**Your task**: Nothing in the data below may be left out; return all of it exactly.

○ ○ ○ ○ ○ ○ ○

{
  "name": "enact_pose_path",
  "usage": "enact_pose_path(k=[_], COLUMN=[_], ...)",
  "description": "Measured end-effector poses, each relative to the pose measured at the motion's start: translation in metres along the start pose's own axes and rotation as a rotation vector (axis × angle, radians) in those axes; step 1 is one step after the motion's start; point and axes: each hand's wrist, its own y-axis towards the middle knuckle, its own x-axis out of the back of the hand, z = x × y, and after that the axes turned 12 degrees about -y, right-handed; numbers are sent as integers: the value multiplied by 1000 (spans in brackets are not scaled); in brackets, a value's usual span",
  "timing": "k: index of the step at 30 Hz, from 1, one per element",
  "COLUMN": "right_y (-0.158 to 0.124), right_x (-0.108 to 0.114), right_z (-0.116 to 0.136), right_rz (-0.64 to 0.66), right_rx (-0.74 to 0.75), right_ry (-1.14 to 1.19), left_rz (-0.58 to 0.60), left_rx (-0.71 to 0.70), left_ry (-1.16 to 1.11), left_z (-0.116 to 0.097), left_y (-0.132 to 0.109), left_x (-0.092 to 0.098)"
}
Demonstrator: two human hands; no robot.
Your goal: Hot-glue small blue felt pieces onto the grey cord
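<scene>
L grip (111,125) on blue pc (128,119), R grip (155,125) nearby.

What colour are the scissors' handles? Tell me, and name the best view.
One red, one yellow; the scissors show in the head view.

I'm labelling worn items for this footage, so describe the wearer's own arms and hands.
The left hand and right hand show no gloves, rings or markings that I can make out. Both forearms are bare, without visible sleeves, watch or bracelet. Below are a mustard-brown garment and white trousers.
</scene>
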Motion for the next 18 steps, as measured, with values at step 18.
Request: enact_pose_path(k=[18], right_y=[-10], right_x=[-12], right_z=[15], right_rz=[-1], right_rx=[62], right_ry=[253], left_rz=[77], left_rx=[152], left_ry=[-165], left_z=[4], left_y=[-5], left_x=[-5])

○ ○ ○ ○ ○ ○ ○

**Answer area**:
{
  "name": "enact_pose_path",
  "usage": "enact_pose_path(k=[_], COLUMN=[_], ...)",
  "description": "Measured end-effector poses, each relative to the pose measured at the motion's start: translation in metres along the start pose's own axes and rotation as a rotation vector (axis × angle, radians) in those axes; step 1 is one step after the motion's start; point and axes: each hand's wrist, its own y-axis towards the middle knuckle, its own x-axis out of the back of the hand, z = x × y, and after that the axes turned 12 degrees about -y, right-handed; numbers are sent as integers: the value multiplied by 1000 (spans in brackets are not scaled); in brackets, a value's usual span",
  "timing": "k: index of the step at 30 Hz, from 1, one per element",
  "COLUMN": "right_y (-0.158 to 0.124), right_x (-0.108 to 0.114), right_z (-0.116 to 0.136), right_rz (-0.64 to 0.66), right_rx (-0.74 to 0.75), right_ry (-1.14 to 1.19), left_rz (-0.58 to 0.60), left_rx (-0.71 to 0.70), left_ry (-1.16 to 1.11), left_z (-0.116 to 0.097), left_y (-0.132 to 0.109), left_x (-0.092 to 0.098)"
}
Demonstrator: two human hands; no robot.
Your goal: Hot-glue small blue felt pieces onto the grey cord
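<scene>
L grip (111,125) on blue pc (128,119), R grip (155,125) nearby.

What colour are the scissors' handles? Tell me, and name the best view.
One red, one yellow; the scissors show in the head view.

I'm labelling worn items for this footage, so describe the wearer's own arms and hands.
The left hand and right hand show no gloves, rings or markings that I can make out. Both forearms are bare, without visible sleeves, watch or bracelet. Below are a mustard-brown garment and white trousers.
</scene>
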Motion for the next 18 steps, as measured, with values at step 18.
Request: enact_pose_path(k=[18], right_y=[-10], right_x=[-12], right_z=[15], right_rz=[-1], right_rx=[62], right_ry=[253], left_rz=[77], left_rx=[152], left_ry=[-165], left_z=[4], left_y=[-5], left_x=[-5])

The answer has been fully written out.